Like maths?
When I was at grammar school, I used to rank the subjects according to how ‘like maths‘ they were.
We were taught chemistry, physics and biology as separate subjects and, while I enjoyed all the sciences, I enjoyed physics the most because it was more mathematical. Chemistry had less maths and biology, at that level, hardly any at all. In my 11 year old mind, physics was pretty much just applied maths and therefore fun.
In geography, we covered such topics as map reading, how rocks are formed and weather but I never thought of it as science because science was something I enjoyed and I didn’t enjoy geography. Geography had a little bit of counting, measuring and charting but less maths than the sciences. History had no maths at all and I hated it.
At Dylan’s school, they have a single subject called science and they cover such topics as map reading, how rocks are formed and weather. Dylan hates it. In 7th grade he’ll do life science but he already knows he’ll hate it because he hates science. It’s like they want to avoid exposing kids to the hard sciences until it’s too late. Until they have formed an opinion one way or the other.
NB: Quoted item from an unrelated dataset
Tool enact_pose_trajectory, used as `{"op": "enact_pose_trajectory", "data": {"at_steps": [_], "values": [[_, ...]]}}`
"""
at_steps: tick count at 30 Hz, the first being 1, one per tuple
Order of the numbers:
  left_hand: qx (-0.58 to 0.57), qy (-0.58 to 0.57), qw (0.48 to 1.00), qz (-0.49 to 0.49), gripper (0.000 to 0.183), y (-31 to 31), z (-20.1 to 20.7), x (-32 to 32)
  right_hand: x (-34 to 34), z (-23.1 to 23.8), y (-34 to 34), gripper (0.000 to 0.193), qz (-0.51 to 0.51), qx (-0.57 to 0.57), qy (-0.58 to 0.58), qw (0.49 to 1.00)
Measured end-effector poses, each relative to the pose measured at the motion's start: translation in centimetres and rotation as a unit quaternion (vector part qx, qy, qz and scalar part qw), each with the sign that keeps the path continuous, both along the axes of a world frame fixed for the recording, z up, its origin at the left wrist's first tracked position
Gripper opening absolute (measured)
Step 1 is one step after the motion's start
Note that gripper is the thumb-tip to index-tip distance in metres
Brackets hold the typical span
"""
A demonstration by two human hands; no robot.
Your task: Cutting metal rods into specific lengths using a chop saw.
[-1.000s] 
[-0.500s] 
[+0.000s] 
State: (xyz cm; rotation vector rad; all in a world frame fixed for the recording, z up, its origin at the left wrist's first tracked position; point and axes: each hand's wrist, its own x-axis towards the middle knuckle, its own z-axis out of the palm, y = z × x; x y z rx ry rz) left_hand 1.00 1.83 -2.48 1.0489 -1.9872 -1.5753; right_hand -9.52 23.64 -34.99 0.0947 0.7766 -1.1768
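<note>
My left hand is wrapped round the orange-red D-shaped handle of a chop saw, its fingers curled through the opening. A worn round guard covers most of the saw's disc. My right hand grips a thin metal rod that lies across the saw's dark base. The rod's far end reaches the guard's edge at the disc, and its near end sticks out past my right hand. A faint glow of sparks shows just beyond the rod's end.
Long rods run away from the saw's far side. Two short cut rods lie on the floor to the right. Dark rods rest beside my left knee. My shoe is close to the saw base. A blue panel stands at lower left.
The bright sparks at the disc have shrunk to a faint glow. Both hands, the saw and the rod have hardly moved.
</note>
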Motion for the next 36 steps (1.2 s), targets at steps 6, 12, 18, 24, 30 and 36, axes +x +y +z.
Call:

I have this theory that the people who design school curricula don’t really like science or maths but they know it’s important to the economy and that not enough people are following science careers. The remedy? Make the science in schools appealing to people who don’t like science!
I wonder if they stop to consider the effect it has on people who actually like science? If a kid likes science would making it less science-y make him like it more or less?
I know the answer for me and I know the answer for Dylan. Maths good. Science good. The more the better.